Sketsa setengah jadi tergeletak begitu saja di atas meja milik Winona. Rasa bimbang menghampiri, antara membuka privasi Kuanta atau mempertahankan prinsip untuk tidak melakukannya. Dia dan Kuanta sudah bersama sejak kecil, seharusnya tidak ada lagi yang perlu ditutupi. Winona selalu menceritakan apa pun, begitu pun sebaliknya.
"Tapi lo berubah sejak masuk high class, Anta. Lo jadi jarang berbagi sama gue," Winona mulai bermonolog, memperhatikan buku biru milik Kuanta tersebut.
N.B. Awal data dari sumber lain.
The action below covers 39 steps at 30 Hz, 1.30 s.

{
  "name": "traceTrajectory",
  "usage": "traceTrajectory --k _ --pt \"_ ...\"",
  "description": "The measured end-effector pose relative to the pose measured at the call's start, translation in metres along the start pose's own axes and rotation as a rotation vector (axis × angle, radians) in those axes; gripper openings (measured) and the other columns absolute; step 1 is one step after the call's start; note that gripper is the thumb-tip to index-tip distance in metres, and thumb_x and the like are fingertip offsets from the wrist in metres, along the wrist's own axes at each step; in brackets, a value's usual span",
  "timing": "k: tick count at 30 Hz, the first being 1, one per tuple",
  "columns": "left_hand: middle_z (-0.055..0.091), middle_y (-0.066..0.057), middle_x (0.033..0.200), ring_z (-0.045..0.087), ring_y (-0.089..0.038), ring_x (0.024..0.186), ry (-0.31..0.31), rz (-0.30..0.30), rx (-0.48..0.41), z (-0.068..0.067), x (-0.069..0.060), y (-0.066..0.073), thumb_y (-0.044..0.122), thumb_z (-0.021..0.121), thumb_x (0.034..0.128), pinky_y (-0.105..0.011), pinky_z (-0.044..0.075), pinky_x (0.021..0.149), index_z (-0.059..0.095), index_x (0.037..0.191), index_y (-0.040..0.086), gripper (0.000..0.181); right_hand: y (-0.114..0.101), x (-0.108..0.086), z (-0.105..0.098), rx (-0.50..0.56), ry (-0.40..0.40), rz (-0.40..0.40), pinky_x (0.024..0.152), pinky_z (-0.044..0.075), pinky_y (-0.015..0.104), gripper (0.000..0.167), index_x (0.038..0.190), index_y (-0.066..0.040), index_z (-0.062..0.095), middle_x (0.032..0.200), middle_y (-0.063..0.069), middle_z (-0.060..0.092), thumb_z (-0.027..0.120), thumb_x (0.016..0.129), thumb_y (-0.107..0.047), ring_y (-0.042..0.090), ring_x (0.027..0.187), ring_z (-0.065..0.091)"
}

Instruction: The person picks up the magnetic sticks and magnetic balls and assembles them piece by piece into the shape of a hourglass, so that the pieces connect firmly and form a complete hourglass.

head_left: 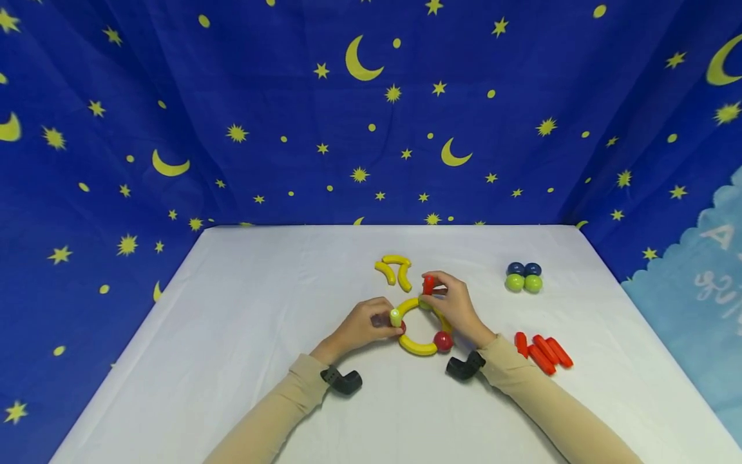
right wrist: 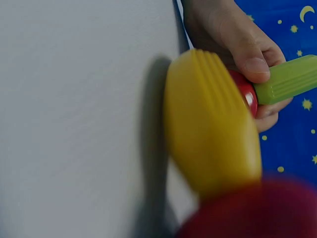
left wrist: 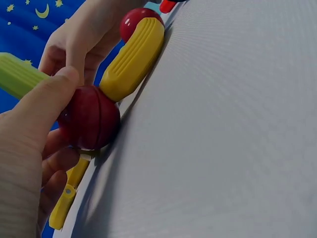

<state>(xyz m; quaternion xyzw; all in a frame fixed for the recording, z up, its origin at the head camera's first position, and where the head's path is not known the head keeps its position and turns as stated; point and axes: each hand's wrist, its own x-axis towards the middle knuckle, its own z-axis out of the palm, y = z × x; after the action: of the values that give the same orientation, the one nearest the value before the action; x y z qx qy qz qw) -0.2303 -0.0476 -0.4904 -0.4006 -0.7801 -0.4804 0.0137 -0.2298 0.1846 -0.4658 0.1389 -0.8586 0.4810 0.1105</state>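
Left grip (head_left: 359,325) pinches a glossy red ball (left wrist: 94,119) bearing a ridged green rod (left wrist: 19,74). Right grip (head_left: 456,304) pinches an upright red stick (head_left: 428,284).

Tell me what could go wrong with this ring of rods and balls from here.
The upright green rod could tip off the dark red ball if the left hand lets go. Pressure from the right hand at the upright red rod might nudge the curved yellow rods out of line. The right sleeve lies close beside the loose red rods, so drawing that arm back may scatter them.
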Motion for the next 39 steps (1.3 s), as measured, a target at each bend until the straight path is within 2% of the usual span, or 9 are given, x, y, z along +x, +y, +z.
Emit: traceTrajectory --k 5,12,15,18,22,25,28,33,39 --pt "0.065 -0.008 0.084 0.062 -0.027 0.075 -0.010 0.100 -0.007 -0.004 0.001 0.015 0.008 0.080 0.0731 -0.036 0.053 0.067 0.069 0.084 0.004 0.016 -0.002 0.005 0.006 -0.012 -0.021 -0.017 0.083 0.056 0.039 0.041 0.116 0.004 0.060 0.103 0.017 0.066 0.074 0.077 0.001 0.030 0.097 0.064" --pt "0.064 -0.010 0.083 0.064 -0.026 0.075 -0.018 0.108 -0.013 -0.011 0.001 0.033 0.003 0.080 0.0720 -0.034 0.054 0.068 0.070 0.084 0.000 0.016 -0.002 -0.006 -0.008 -0.022 -0.013 0.009 0.088 0.054 0.043 0.040 0.120 0.000 0.058 0.110 0.016 0.065 0.072 0.083 -0.006 0.030 0.101 0.063" --pt "0.064 -0.011 0.083 0.063 -0.028 0.075 -0.014 0.102 -0.030 -0.010 0.001 0.033 0.003 0.080 0.0721 -0.035 0.055 0.068 0.071 0.085 -0.001 0.016 -0.002 -0.020 -0.025 -0.065 0.073 -0.010 0.086 0.053 0.043 0.036 0.119 0.002 0.058 0.108 0.018 0.065 0.068 0.085 -0.004 0.031 0.098 0.063" --pt "0.063 -0.012 0.083 0.063 -0.029 0.075 -0.020 0.098 -0.050 -0.010 0.001 0.033 0.003 0.080 0.0725 -0.037 0.055 0.067 0.072 0.086 -0.002 0.016 0.004 -0.039 -0.045 -0.133 0.190 -0.060 0.081 0.054 0.030 0.031 0.114 0.004 0.061 0.101 0.018 0.068 0.067 0.083 0.001 0.028 0.089 0.064" --pt "0.063 -0.012 0.084 0.062 -0.031 0.075 -0.024 0.089 -0.057 -0.011 0.001 0.032 0.002 0.080 0.0721 -0.037 0.054 0.068 0.072 0.087 -0.002 0.017 0.016 -0.067 -0.074 -0.222 0.326 -0.099 0.073 0.048 0.010 0.028 0.106 0.006 0.064 0.091 0.018 0.069 0.068 0.079 0.008 0.008 0.082 0.061" --pt "0.063 -0.013 0.084 0.061 -0.032 0.076 -0.021 0.074 -0.051 -0.011 0.001 0.031 0.001 0.080 0.0715 -0.036 0.053 0.068 0.073 0.087 -0.003 0.017 0.022 -0.090 -0.094 -0.296 0.381 -0.047 0.073 0.041 0.002 0.030 0.106 0.006 0.064 0.090 0.019 0.068 0.067 0.077 0.010 -0.011 0.084 0.051" --pt "0.062 -0.013 0.084 0.060 -0.032 0.076 -0.017 0.052 -0.042 -0.007 0.000 0.022 0.003 0.080 0.0719 -0.036 0.053 0.068 0.073 0.087 -0.002 0.017 0.024 -0.113 -0.111 -0.375 0.405 0.040 0.074 0.036 -0.002 0.034 0.110 0.006 0.062 0.093 0.020 0.067 0.065 0.077 0.011 -0.020 0.087 0.041" --pt "0.062 -0.008 0.086 0.060 -0.026 0.077 -0.010 0.010 -0.038 0.001 -0.002 0.003 0.010 0.081 0.0728 -0.031 0.052 0.069 0.074 0.088 0.004 0.017 0.027 -0.144 -0.127 -0.433 0.407 0.167 0.069 0.034 -0.003 0.037 0.113 0.006 0.061 0.097 0.023 0.065 0.064 0.076 0.010 -0.024 0.083 0.035" --pt "0.061 0.000 0.086 0.059 -0.015 0.079 -0.020 -0.002 -0.052 0.000 -0.002 -0.004 0.020 0.080 0.0748 -0.023 0.051 0.071 0.075 0.088 0.011 0.017 0.037 -0.160 -0.135 -0.484 0.384 0.254 0.056 0.036 0.001 0.040 0.109 0.008 0.063 0.090 0.026 0.068 0.071 0.070 0.008 -0.022 0.069 0.039"
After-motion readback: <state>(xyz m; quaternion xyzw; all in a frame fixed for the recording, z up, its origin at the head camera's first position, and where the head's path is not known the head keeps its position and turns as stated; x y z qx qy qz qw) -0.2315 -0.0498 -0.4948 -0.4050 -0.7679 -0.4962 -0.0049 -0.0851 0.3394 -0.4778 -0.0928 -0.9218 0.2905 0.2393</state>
Dia beranjak, meraih buku tersebut. Mungkin, dia akan menemukan sesuatu tentang high class di buku itu.
Pertemuan dengannya sangat tidak terduga. Ona-nya Anta yang akan aku jaga selamanya. Aku akan melakukan apa pun untuk membuat dia bahagia!
Sudut bibir Winona tertarik ke atas kala membaca kata demi kata tersebut. Rupanya Kuanta sering memperhatikan tingkah anehnya.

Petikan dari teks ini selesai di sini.